• [DATA SECTION]:

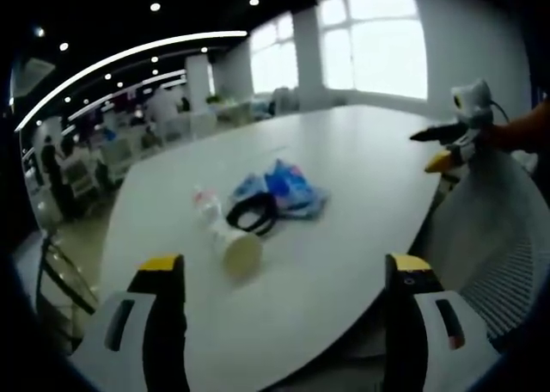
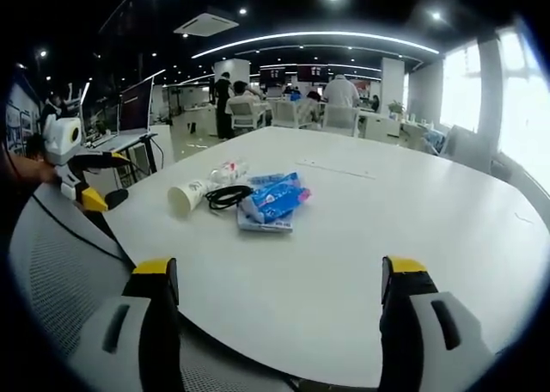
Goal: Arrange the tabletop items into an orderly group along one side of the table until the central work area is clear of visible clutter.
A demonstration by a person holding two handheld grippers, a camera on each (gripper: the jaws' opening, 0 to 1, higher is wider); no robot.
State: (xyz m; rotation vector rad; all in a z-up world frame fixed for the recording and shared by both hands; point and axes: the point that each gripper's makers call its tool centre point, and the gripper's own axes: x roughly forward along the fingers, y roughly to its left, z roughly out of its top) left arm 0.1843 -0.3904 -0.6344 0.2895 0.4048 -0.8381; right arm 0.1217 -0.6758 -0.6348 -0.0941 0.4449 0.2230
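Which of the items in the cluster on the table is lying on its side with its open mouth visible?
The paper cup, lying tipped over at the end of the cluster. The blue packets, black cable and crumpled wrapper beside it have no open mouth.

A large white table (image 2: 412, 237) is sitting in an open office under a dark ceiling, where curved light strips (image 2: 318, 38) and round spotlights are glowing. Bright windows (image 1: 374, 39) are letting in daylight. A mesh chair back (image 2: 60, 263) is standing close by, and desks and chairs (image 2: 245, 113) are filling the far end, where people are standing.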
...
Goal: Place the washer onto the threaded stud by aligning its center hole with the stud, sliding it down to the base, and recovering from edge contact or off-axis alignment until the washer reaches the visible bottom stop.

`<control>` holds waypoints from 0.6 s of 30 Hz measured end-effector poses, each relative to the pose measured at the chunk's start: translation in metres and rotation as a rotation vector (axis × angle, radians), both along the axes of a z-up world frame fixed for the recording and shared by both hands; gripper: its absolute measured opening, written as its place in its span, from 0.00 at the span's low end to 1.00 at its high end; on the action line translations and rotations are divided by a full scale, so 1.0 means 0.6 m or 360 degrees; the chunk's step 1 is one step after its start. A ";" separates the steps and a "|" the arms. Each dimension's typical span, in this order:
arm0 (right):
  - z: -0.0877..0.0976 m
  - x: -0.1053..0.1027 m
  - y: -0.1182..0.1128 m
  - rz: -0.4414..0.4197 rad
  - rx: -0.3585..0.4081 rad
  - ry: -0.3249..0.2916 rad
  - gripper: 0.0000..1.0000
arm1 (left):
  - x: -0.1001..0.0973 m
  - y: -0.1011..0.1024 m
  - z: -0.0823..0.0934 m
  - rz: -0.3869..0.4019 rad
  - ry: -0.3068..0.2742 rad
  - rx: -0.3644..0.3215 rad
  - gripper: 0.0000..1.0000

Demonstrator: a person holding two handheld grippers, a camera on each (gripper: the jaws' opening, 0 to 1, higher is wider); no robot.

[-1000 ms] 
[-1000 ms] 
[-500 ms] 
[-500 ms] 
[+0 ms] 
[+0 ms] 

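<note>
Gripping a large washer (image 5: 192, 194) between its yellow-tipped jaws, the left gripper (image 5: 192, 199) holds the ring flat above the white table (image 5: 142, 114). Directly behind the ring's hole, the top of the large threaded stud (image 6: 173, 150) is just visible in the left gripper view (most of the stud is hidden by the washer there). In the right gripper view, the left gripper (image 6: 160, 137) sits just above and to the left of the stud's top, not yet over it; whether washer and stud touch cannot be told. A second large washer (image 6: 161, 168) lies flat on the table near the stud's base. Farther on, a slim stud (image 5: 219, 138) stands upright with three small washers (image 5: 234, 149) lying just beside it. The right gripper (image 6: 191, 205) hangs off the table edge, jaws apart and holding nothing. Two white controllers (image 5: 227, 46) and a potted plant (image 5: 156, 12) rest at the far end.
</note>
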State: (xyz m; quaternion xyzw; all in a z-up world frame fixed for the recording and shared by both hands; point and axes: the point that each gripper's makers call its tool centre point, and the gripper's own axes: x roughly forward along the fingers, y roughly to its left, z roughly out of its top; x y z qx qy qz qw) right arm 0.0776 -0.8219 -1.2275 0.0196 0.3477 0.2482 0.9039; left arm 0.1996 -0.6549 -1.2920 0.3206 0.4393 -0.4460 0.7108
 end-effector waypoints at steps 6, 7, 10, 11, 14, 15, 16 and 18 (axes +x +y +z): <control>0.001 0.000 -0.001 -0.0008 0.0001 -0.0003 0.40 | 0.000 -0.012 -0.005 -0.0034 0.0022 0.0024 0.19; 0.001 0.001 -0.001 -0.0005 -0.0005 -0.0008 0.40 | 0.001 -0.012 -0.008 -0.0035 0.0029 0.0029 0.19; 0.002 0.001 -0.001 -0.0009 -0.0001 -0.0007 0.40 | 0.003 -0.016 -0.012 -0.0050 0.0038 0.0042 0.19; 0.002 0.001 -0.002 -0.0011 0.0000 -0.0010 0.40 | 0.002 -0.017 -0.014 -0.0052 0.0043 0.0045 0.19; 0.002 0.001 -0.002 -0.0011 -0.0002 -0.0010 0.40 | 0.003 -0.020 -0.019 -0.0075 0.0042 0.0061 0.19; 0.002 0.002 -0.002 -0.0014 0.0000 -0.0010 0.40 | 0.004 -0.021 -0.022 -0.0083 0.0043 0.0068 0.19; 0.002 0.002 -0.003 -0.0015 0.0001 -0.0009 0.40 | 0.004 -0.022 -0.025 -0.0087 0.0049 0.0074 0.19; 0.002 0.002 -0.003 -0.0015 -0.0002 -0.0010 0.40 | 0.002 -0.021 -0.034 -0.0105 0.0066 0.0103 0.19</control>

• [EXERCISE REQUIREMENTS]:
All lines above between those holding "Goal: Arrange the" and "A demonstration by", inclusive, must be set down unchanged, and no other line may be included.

• [SOLUTION FOR THIS PROBLEM]:
Goal: Arrange the tabletop items into an orderly group along one side of the table until the central work area is clear of visible clutter.
A demonstration by a person holding two handheld grippers, a camera on each (gripper: the jaws' opening, 0 to 1, higher is wider); no robot.

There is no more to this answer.